Qlikview

QlikView Review
With in-memory calculations at the UI, it is possible to build charts, tables, etc. directly on the user interface.


Valuable Features:

  • The in-memory engine is really powerful, making it possible to deal with huge data records on the fly (more than 400 million in a table). I have built data models with over 1 billion records and the performance is good.
  • With in-memory calculations at the UI (on the fly), it is possible to build charts, tables, etc. directly on the user interface (UI).
  • Cubes are built on the UI. No need to pre-aggregate data, but it is of course possible to do that in the script (which I would not recommend) or better deliver data as SQL-View.
  • Scripting possibilities to build complex applications and functionality.
  • Web integration capabilities, for ex. you can include JScript Objects or R for better visualization.

Improvements to My Organization:

We are service providers and built applications for our customers, not for us. Our customers are able to evaluate their marketing campaigns at the aggregated and customer levels.

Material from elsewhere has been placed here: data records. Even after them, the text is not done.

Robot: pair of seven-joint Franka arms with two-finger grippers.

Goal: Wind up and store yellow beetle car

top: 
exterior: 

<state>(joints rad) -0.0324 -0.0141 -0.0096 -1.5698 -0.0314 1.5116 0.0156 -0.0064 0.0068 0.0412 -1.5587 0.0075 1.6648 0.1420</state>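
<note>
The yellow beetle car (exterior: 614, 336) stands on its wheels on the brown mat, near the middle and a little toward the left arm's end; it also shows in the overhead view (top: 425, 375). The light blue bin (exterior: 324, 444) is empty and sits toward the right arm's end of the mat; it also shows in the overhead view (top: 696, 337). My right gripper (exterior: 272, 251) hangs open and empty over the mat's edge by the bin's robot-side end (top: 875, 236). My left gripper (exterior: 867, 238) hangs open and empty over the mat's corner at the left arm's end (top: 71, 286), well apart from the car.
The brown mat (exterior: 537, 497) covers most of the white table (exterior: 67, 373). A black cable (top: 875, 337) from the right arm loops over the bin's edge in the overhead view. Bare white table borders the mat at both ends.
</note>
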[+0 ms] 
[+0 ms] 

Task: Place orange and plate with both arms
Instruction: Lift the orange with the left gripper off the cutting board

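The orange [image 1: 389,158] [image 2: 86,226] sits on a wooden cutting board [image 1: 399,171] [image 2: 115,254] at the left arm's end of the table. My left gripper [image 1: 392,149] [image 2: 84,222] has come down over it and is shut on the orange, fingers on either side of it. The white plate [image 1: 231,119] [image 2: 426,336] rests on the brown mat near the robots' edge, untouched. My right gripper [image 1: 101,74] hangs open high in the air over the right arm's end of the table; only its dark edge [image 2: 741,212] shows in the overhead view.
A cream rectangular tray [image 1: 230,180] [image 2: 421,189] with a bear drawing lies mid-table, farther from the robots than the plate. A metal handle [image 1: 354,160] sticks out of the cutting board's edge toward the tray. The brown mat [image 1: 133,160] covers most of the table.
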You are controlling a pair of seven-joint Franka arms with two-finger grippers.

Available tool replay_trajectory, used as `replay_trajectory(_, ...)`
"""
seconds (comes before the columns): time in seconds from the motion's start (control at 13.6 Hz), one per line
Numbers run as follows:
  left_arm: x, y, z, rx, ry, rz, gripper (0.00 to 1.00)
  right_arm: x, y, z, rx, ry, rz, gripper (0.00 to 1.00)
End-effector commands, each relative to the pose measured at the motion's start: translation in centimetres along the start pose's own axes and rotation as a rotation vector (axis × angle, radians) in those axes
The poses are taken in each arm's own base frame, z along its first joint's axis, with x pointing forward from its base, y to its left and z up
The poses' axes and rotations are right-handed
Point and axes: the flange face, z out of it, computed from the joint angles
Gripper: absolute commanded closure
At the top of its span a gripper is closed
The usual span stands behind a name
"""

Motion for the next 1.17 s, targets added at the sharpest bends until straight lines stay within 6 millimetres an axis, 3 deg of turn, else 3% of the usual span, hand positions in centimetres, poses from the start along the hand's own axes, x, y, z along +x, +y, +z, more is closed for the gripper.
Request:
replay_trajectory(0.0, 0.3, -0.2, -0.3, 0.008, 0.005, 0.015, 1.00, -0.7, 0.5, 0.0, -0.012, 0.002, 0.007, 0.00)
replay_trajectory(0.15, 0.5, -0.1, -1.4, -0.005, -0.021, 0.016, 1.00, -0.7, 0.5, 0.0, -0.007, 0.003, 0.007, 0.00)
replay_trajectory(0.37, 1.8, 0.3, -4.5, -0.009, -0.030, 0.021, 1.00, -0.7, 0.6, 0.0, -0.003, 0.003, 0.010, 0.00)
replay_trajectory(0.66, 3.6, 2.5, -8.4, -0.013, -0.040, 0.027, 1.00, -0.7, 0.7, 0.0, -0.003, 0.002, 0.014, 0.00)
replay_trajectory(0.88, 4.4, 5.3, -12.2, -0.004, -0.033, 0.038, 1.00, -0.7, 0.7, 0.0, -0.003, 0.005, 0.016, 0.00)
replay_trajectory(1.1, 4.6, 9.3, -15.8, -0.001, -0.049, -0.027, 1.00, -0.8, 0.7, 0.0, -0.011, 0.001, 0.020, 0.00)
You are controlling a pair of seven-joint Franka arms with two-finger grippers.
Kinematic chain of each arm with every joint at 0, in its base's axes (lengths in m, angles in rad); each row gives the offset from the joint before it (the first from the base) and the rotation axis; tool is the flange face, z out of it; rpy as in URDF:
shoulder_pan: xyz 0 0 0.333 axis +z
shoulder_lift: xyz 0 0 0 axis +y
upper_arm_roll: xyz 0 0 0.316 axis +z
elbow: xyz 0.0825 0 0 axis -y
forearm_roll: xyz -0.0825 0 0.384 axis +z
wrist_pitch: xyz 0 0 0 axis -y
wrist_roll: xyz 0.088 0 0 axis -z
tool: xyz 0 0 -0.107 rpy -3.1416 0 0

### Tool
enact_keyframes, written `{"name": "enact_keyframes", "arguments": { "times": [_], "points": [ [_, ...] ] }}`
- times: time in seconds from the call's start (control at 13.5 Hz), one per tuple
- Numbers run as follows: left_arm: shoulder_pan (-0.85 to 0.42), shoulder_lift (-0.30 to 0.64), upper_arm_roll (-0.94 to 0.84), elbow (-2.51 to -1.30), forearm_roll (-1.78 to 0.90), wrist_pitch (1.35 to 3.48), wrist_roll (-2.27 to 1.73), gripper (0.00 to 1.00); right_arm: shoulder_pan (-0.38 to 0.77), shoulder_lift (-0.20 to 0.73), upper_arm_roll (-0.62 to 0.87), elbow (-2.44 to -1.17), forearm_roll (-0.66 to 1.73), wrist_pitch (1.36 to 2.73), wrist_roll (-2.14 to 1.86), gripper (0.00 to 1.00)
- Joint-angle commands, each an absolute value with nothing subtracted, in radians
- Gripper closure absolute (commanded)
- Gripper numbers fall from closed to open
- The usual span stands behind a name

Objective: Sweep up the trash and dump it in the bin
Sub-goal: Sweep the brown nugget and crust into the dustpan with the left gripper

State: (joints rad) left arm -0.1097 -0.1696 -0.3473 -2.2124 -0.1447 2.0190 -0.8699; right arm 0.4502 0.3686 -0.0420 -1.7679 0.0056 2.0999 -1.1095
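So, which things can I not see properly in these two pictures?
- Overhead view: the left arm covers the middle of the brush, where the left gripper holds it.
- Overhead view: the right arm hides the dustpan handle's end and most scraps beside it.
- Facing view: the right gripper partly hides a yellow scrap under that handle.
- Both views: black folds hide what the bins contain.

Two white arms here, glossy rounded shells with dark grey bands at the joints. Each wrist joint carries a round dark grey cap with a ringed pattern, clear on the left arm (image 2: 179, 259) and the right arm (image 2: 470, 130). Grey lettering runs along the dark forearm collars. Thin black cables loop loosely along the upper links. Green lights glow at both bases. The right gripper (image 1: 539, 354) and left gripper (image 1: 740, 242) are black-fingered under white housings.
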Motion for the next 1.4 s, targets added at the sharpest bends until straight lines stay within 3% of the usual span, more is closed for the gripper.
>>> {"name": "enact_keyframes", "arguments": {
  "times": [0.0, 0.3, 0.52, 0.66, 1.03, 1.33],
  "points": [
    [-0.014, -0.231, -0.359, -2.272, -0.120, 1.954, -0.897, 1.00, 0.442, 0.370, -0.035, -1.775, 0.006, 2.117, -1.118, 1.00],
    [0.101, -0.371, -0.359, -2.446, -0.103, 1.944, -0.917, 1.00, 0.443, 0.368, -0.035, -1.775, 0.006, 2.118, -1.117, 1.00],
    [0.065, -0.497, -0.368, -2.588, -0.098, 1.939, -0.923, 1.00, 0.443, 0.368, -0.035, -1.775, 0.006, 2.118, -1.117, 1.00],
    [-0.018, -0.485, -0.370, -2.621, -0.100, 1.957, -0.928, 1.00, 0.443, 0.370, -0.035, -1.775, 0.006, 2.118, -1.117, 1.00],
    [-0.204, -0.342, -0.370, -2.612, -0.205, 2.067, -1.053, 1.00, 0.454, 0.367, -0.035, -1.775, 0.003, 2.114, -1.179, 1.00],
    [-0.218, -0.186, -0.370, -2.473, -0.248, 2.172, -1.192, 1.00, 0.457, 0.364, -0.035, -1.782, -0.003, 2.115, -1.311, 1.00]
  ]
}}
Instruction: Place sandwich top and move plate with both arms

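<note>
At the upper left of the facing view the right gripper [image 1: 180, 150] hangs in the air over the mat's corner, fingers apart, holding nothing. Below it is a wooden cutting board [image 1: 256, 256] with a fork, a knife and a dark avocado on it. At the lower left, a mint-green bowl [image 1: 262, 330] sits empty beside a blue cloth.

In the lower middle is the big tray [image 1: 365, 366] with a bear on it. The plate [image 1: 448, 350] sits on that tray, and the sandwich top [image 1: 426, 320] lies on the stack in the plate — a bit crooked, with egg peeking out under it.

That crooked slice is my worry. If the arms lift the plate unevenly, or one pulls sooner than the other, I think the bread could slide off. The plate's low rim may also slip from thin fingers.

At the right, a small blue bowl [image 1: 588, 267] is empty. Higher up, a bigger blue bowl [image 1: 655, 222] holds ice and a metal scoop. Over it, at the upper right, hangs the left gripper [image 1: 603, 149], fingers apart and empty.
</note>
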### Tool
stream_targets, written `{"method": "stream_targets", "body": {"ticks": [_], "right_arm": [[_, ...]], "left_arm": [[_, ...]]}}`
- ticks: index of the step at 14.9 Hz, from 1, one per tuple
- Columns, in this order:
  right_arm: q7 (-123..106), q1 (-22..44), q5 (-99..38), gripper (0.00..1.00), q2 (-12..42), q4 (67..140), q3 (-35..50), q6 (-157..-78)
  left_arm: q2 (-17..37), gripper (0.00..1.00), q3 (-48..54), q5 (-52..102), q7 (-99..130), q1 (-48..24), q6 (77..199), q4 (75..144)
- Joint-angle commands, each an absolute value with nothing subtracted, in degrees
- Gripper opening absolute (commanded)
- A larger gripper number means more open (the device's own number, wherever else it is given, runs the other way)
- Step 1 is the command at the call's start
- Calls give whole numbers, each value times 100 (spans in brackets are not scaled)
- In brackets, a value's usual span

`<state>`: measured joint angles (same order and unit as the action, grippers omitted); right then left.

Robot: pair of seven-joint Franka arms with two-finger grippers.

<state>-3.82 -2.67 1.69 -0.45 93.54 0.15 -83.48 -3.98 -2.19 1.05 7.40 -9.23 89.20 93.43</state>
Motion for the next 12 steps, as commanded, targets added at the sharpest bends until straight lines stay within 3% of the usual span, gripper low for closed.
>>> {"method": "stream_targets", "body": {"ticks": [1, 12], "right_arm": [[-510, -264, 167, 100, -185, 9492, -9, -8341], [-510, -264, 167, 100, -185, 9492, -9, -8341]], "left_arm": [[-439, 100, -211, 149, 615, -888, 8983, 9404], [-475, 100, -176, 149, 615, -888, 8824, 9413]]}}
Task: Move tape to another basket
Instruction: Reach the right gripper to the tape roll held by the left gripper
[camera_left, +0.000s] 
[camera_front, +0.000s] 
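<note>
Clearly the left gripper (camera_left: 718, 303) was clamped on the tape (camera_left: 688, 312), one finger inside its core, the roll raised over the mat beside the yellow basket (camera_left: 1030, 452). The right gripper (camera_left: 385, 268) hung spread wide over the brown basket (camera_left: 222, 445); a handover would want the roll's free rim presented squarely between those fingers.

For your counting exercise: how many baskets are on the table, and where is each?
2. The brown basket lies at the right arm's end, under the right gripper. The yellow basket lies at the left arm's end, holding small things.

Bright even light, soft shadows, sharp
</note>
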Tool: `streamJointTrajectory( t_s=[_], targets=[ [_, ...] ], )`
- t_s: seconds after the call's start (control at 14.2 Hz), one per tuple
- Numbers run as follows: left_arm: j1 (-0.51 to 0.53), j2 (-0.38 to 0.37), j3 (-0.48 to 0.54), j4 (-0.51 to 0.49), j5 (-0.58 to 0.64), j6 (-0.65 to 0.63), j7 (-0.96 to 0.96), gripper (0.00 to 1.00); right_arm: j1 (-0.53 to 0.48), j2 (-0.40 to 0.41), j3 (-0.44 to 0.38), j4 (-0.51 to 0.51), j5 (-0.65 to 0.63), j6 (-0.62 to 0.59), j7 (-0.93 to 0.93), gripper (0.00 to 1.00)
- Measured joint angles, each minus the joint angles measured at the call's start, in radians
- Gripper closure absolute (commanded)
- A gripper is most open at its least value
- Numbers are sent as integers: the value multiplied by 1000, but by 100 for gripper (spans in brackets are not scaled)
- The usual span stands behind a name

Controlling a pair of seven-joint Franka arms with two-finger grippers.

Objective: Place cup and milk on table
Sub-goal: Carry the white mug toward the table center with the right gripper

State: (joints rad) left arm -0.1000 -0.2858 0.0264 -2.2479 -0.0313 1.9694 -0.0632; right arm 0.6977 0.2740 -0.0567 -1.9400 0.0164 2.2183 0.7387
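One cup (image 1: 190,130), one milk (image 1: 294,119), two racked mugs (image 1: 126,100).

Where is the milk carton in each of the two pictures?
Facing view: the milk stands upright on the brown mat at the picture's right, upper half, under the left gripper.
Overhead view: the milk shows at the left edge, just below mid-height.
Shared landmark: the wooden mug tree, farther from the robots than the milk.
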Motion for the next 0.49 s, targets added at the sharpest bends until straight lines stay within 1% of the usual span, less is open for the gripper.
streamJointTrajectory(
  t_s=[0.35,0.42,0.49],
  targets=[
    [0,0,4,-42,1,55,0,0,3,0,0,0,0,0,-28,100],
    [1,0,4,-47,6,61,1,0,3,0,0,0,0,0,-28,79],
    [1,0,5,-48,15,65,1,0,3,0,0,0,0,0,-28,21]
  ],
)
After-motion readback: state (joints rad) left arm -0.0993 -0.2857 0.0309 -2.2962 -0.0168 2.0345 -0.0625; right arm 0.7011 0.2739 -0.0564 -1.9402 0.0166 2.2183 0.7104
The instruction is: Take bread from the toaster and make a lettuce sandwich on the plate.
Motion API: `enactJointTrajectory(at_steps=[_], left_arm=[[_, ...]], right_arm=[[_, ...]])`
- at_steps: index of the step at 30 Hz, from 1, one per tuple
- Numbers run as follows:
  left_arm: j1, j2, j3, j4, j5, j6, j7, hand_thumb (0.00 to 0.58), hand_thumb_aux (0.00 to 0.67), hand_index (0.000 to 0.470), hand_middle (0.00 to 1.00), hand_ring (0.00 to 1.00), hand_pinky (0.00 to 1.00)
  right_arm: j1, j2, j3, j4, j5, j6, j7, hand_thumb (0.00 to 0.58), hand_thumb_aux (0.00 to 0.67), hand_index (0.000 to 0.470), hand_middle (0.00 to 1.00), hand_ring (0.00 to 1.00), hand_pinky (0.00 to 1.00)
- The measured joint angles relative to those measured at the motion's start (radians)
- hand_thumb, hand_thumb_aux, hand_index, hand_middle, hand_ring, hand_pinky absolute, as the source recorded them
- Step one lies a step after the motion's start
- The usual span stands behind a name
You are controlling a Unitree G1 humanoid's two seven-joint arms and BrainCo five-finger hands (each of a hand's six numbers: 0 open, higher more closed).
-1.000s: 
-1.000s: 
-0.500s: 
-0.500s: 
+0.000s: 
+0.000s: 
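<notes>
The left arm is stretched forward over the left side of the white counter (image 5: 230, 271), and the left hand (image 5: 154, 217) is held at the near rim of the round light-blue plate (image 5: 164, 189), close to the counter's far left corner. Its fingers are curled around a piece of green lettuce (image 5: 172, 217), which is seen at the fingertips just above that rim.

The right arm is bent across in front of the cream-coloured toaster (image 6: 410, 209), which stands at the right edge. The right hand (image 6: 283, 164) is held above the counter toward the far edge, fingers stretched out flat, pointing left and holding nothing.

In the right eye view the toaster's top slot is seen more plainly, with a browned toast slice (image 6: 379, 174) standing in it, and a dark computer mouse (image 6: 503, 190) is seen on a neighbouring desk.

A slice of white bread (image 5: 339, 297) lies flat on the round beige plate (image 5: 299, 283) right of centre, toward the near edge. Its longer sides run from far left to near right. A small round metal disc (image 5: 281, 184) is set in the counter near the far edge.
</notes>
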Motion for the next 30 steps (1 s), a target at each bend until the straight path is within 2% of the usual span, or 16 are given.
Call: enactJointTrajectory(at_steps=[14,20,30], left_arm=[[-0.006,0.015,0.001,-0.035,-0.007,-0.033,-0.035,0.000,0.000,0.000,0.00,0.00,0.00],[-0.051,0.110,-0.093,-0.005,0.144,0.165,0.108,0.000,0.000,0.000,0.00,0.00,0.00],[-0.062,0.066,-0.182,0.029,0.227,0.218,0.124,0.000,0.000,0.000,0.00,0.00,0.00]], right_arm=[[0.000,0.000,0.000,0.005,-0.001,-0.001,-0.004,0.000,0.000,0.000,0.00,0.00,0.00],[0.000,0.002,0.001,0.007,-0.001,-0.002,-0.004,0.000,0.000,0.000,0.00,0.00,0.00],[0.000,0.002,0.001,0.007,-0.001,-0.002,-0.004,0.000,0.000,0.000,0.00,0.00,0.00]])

They can use micro-segmentation to select the leads.

Room for Improvement:

We actually use QlikView, which does not allow easy-to-use framework management. There is a deployment framework, which I do not find easy to use and somehow not stable. I hope QlikView can improve this.

Use of Solution:

I have been using this solution for 3.5 years now.

Deployment Issues:

There is no general rule, but we use the deployment framework, which allows us to produce a QV application user with four different levels of deployment:

  • One level for the extraction of the data (1 to 1)
  • In the second level, we get the original tables and based on the user requirements, build the data model and make the necessary transformations.
  • In the third level, we get an intermediary state of the data model to be loaded in the end-user application.
  • The fourth level contains the end-user application. We do a “binary” load, which is a command line in the QlikView script that allows us to copy 1-1 to the application we are copying from, in this case, from the third level. We have separate development from production and testing in a highly reachable environment (cluster environment).

Stability Issues:

It is stable, but of course stability depends on your IT infrastructure and deployment chosen.

Scalability Issues:

Data model, data size, RAM size, hardware CPUs and UI expressions / charts, are strongly related. It is possible to scale QV without problems, but the issue is more complex than not having enough RAM. Complex expressions at the UI level, single threaded object calculations, complex data models, huge data size, etc., can alter the performance of the QV application and thus we might think we need to scale. There are many tools to measure QV performance and to try keep them at an optimal level. Otherwise, if everything else is fine, we need to increase RAM. Actually, we have 1 TB RAM on our production server.

Technical Support:

Technical support is good, but could be improved.

Initial Setup:

Initial setup was straightforward. You need a server, install QlikView with its web server option and then you can start doing applications.

For more complex architectures (clustered, with two or more servers), you will probably need Qlik Tech support.

Implementation Team:

We contacted Qlik Tech directly for a cluster implementation (at my current company).

Cost and Licensing Advice:

Pricing/licensing depends on your company size, the uses of QV, # of users, among others. Named CALs, at approx. 1.200 EUR (see the Qlik website), would be required if you have permanent users with write access to different applications, while Document CALs are good if you have users that will only see a document to perform their jobs. There is good and simple documentation explaining your best pricing / licensing model.

Other Solutions Considered:

For my previous company I compared Tibco, QlikView, Tablaeu, and other tools, as indicated in the Gartner Quadrant. We did workshops with them, and were happy with QV because you can build something immediately. In the case of Tablaeu, you need a really well-established ETL and / or views. Otherwise, it is complicated for a normal user to build correct charts. Users have normally very little understanding of the data structure. Other tools need pre-aggregation and a long development process. With QV, it is possible to use views, pre-aggregated or raw data and you can still manipulate the data in the script, i.e. do ETL (see Deployment Framework).

Other Advice:

  1. Check your user and business requirements first and check if QV can help you solve your user / business needs.
  2. If yes, check what are the potential uses of QV and describe the environment, company or unit size, # of users, # of applications, # of KPIs, and data volume. After this first check, you may be able to determine how big would your applications be, and thus estimate current and future RAM, necessary IT Infrastructure, # of servers, etc. I would talk to IT to see how to integrate QV into your IT environment. Many people start with an isolated QV implementation in their unit, which is fast, but then you have no single point of truth (this may discourage adoption because the user does not trust the data). But it depends on your goals.
  3. Start working and promote user adoption, showing good functionality, fast implementation, and reliable data. QV can then become the main BI tool in the company.
  4. Looking forward, QV can be extended in the use of mash-ups, Jscript extensions and analytics with R, so that you can build up in the future. Qlik Sense is a new Qlik Tech product, which offers many new possibilities.
Disclosure: I am a real user, and this review is based on my own experience and opinions.